■ **Problem details**: Pull out of the data below the stretch of lines bounded by the one containing "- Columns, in" and the one containing "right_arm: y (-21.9", both bounds included, unchanged.

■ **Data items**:
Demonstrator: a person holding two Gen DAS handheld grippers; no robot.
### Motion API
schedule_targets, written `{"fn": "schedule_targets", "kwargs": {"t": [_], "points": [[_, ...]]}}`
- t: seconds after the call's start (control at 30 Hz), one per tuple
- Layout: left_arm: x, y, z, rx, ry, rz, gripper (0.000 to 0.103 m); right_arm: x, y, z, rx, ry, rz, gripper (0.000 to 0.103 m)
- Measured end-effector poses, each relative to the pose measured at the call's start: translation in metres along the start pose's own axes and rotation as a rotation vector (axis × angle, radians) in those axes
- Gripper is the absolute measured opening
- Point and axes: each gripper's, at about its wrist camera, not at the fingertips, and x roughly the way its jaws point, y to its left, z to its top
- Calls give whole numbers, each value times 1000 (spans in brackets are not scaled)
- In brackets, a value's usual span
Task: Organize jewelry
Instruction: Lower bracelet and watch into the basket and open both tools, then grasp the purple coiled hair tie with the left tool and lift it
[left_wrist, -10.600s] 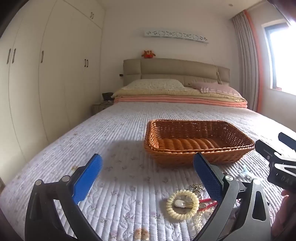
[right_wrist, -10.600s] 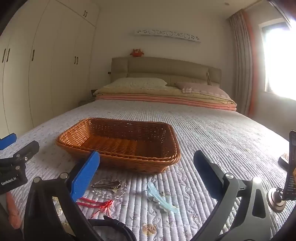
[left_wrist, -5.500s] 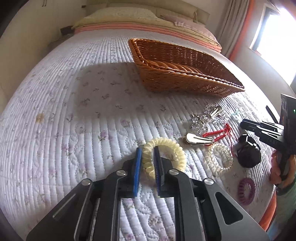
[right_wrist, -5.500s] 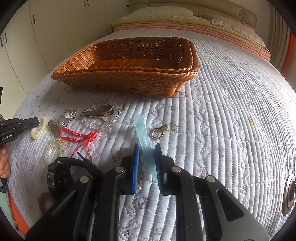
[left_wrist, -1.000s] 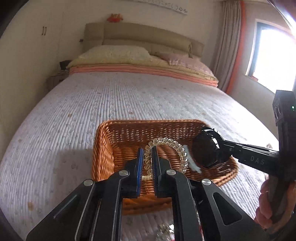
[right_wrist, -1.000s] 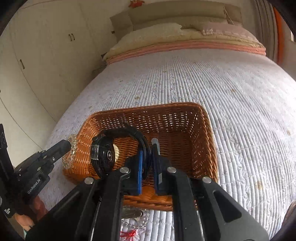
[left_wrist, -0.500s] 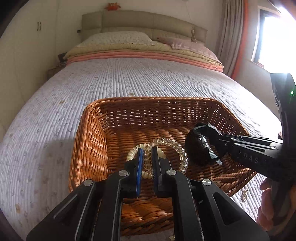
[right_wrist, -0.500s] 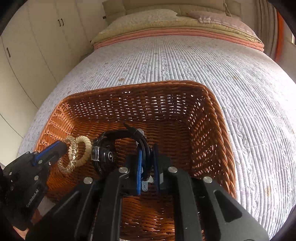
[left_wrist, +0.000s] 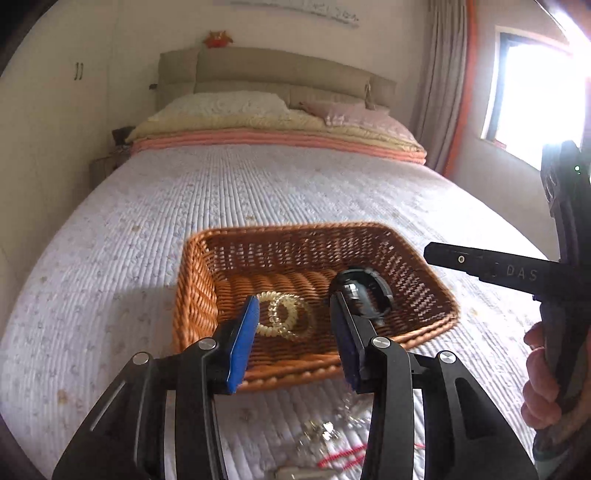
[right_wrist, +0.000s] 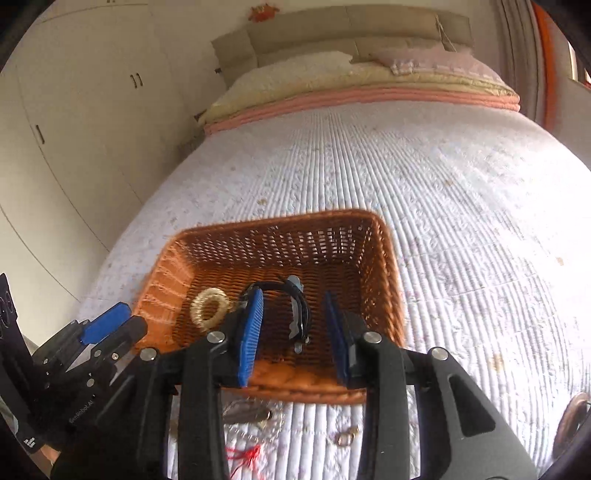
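Both grippers, left gripper (left_wrist: 295, 332) and right gripper (right_wrist: 293, 326), jaws opening and empty; coil bands (left_wrist: 282, 317) and black watch (right_wrist: 295, 306) lie released in the basket (left_wrist: 195, 295) at frame centre.

Orange-brown woven basket (left_wrist: 195, 295), cream coil ring (left_wrist: 275, 317), white floral quilt (left_wrist: 147, 206)
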Motion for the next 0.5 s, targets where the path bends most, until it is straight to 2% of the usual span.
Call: {"fn": "schedule_targets", "kwargs": {"t": [0.17,0.23,0.37,0.5], "points": [[-64,-13,-4,10,-77,-21,42,-62,2,-13,-46,-79,-12,31],[-88,-19,-15,5,-96,-58,42,-76,-2,-23,-62,-88,-21,31],[-113,-25,-41,-7,-97,-98,42,-77,-12,-49,-51,-51,-16,31],[-118,-28,-71,-14,-57,-127,42,-68,-25,-77,-29,-5,-3,31]]}}
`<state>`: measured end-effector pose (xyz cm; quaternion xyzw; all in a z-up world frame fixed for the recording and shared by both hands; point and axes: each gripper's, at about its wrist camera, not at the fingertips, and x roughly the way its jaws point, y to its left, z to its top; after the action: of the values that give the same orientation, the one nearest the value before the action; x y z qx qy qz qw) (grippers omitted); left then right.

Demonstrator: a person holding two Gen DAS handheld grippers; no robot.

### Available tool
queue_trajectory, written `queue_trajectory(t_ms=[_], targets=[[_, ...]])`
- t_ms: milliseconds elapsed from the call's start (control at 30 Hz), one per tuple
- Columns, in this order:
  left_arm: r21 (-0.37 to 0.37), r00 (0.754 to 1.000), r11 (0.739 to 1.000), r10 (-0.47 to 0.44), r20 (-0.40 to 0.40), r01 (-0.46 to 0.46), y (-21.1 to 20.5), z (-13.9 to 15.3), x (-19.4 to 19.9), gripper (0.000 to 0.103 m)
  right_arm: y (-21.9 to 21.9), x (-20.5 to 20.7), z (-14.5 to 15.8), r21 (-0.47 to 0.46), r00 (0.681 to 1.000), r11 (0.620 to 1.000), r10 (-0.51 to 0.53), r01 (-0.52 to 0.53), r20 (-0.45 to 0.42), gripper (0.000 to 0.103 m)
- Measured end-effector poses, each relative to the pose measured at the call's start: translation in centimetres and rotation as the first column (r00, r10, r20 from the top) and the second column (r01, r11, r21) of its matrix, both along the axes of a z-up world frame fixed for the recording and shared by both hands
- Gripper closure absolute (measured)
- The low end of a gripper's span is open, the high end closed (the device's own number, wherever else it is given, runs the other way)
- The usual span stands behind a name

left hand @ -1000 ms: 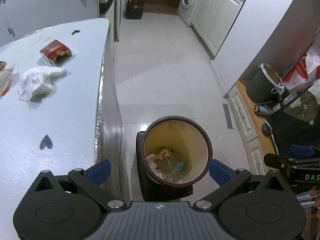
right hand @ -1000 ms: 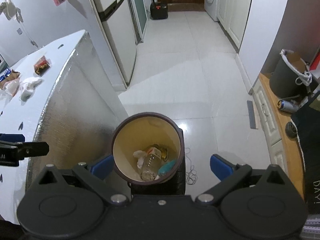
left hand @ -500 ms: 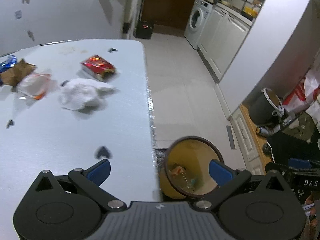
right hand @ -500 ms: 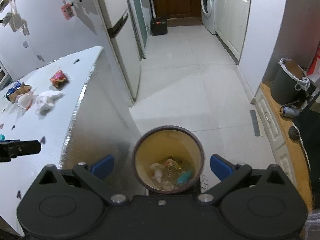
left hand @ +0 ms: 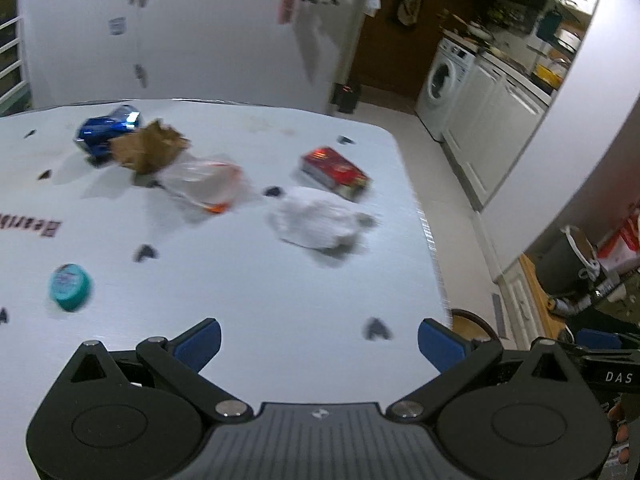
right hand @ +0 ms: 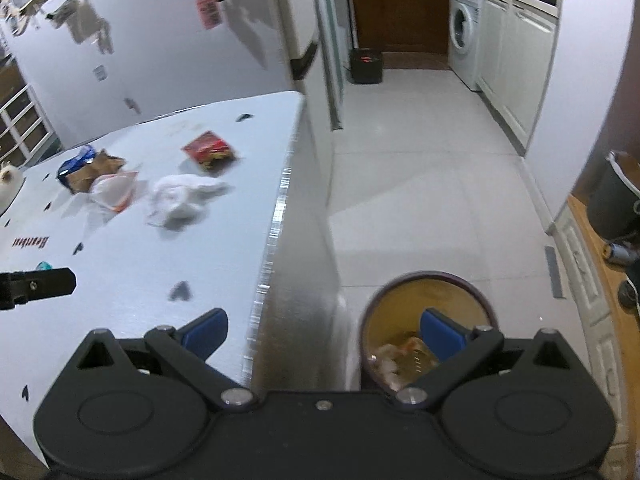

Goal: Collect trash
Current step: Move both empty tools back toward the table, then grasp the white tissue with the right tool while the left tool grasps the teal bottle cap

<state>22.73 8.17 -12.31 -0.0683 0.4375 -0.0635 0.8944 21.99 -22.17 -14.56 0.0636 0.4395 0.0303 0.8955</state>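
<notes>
Trash lies on the white table [left hand: 260, 292]: a crumpled white tissue [left hand: 316, 220], a red packet [left hand: 335, 172], a clear plastic bag [left hand: 200, 182], brown paper [left hand: 148, 150], a blue can [left hand: 106, 130] and a teal cap [left hand: 70, 286]. My left gripper [left hand: 319, 344] is open and empty above the table's near edge. My right gripper [right hand: 323, 334] is open and empty over the table's right edge. The brown bin [right hand: 430, 300] stands on the floor by the table with trash inside. The tissue [right hand: 180, 198] and packet [right hand: 209, 150] also show in the right wrist view.
A fridge [right hand: 180, 40] stands behind the table. A washing machine [right hand: 464, 28] and white cabinets [right hand: 516, 60] line the far right. A grey bucket [right hand: 614, 196] sits on a low wooden shelf at right. Tiled floor [right hand: 420, 168] lies between.
Both grippers swung left from above the bin toward the table. The bin slid to the lower right of both views, and more table trash came into sight.
</notes>
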Motion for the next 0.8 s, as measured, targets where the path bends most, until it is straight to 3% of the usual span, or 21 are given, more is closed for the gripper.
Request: queue_trajectory(t_ms=[467,800], targets=[[0.025,0.987,0.986,0.163,0.003,-0.163,12.2,-1.4,0.9,0.0,11.8,4.8,0.7,-0.067,0.977,0.979,0.197,-0.192,0.084,0.0],[0.026,0.961,0.962,0.274,-0.038,-0.273,17.2,-3.6,3.1,0.0,16.1,11.4,-0.4,-0.07,0.955,0.962,0.27,-0.264,0.122,0.0]])
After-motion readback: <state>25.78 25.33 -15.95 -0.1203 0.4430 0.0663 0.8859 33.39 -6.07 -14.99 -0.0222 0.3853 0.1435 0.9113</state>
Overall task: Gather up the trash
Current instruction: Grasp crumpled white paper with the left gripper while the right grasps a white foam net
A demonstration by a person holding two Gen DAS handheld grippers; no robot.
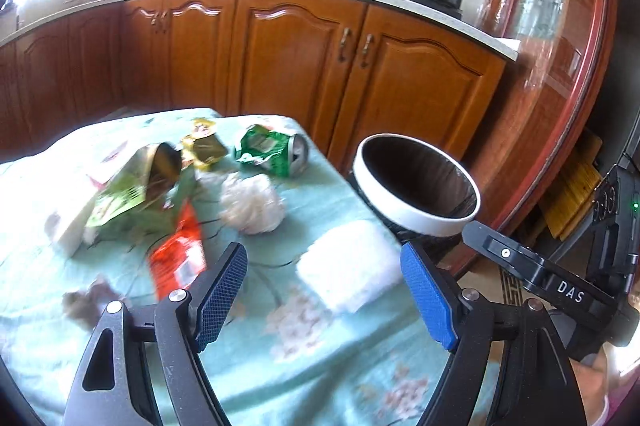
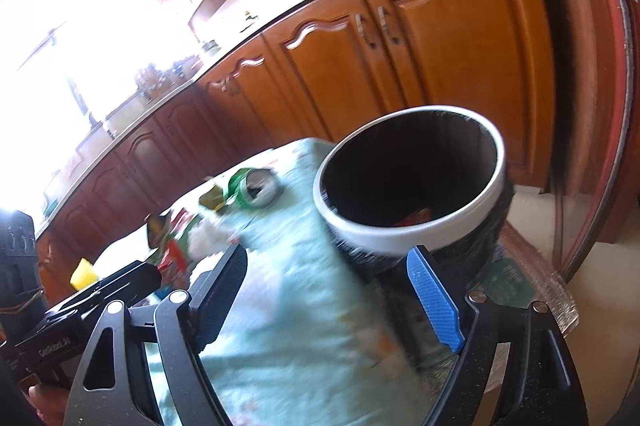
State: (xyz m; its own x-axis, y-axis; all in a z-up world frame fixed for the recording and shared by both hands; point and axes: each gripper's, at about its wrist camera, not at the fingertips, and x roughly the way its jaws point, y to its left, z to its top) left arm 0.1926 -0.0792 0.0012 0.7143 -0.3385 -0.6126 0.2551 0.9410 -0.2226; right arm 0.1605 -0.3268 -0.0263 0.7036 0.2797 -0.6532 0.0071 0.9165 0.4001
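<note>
crushed green metal can (image 1: 276, 150) near the white-rimmed bin (image 1: 416, 182): light, stiff, slippery; pinch its dented waist. left gripper (image 1: 324, 290) and right gripper (image 2: 332, 294) both spread, empty.

Each hand-held gripper (image 1: 324, 290) is black, with blue ribbed pads and silver screws

A table (image 1: 248, 378) is covered by a pale green flowered cloth. A crushed green can (image 1: 276, 149) is seen at twelve o'clock, a red wrapper (image 1: 180, 254) at nine, white tissue (image 1: 348, 266) at centre.
</note>
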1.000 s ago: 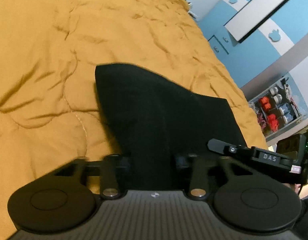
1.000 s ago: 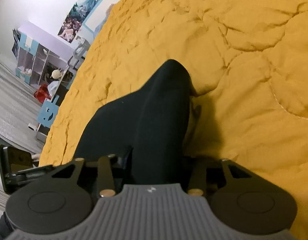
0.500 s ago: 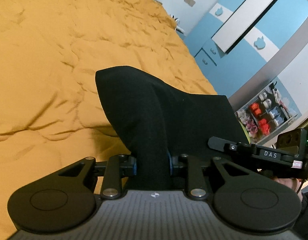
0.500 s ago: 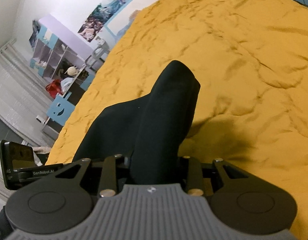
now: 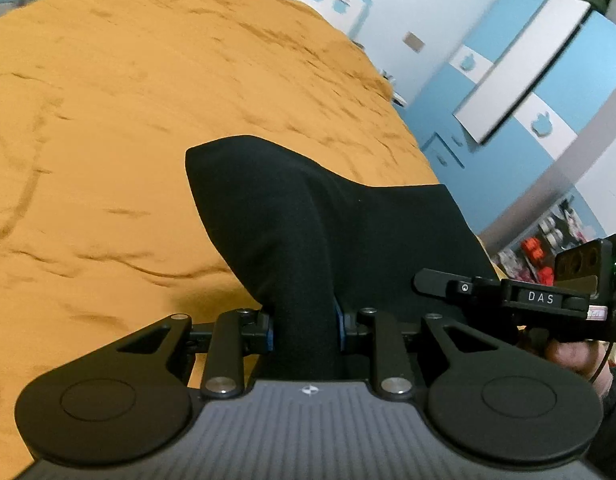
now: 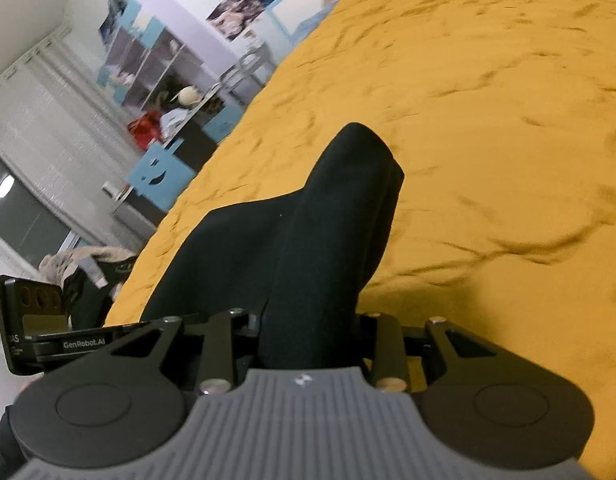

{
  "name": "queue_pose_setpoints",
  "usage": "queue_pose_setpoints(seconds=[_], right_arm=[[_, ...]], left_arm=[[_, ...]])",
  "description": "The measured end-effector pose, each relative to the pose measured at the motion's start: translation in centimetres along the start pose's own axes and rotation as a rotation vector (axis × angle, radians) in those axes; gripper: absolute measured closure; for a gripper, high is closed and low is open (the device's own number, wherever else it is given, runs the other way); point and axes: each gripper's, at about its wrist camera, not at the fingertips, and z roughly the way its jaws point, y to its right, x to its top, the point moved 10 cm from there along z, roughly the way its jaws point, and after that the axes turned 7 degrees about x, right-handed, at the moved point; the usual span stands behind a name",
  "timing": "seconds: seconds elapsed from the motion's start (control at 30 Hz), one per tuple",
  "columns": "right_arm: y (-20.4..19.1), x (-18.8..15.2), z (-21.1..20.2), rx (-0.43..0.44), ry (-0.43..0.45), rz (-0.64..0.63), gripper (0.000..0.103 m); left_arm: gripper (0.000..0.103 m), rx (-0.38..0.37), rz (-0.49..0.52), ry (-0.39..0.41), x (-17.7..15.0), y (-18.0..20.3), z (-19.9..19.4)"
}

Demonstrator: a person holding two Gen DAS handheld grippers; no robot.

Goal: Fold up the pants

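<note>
The black pants (image 5: 308, 220) hang above the orange bed quilt (image 5: 128, 120), stretched between both grippers. My left gripper (image 5: 304, 324) is shut on one bunched edge of the pants. My right gripper (image 6: 308, 332) is shut on the other edge of the pants (image 6: 319, 232). The right gripper also shows at the right of the left wrist view (image 5: 547, 300), and the left gripper shows at the left of the right wrist view (image 6: 48, 332). The fingertips are hidden in the cloth.
The orange quilt (image 6: 487, 120) fills most of both views. Blue and white cabinets (image 5: 527, 80) stand beyond the bed's far edge. Shelves and a blue smiley-face box (image 6: 160, 172) stand beside the bed. A heap of clothes (image 6: 88, 268) lies at its edge.
Both grippers have risen and tilted up with the pants in them. The cloth hangs higher off the quilt, and more of the room shows.
</note>
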Motion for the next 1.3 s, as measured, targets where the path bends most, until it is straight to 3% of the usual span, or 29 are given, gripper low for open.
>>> queue_pose_setpoints(seconds=[0.3,0.57,0.87,1.3], right_arm=[[-9.1,3.5,7.6,0.074,-0.033,-0.1,0.075],[-13.3,6.6,12.7,0.096,-0.033,-0.14,0.075],[-11.8,6.3,20.4,0.109,-0.055,-0.059,0.075],[-6.4,0.4,32.6,0.092,-0.148,0.129,0.075]], left_arm=[[0.074,0.056,-0.048,0.07,4.0,-6.5,-4.5],[0.074,0.077,-0.041,0.105,7.3,-10.5,-6.3],[0.074,0.128,-0.057,0.055,8.0,-16.3,-4.5],[0.074,0.194,-0.15,-0.085,4.8,-26.7,0.7]])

■ **Task answer**:
- Columns, in this order:
  left_arm: r21 (-0.37 to 0.37), r00 (0.754 to 1.000), r11 (0.739 to 1.000), r10 (-0.47 to 0.44), r20 (-0.40 to 0.40), r01 (-0.46 to 0.46), y (-21.1 to 20.5), z (-13.9 to 15.3), x (-19.4 to 19.9), gripper (0.000 to 0.103 m)
  right_arm: y (-21.9 to 21.9), x (-20.5 to 20.7), z (-14.5 to 15.8), r21 (-0.47 to 0.46), r00 (0.681 to 1.000), r11 (0.620 to 1.000), r10 (-0.51 to 0.53), r01 (-0.52 to 0.53), r20 (-0.45 to 0.42), gripper (0.000 to 0.103 m)

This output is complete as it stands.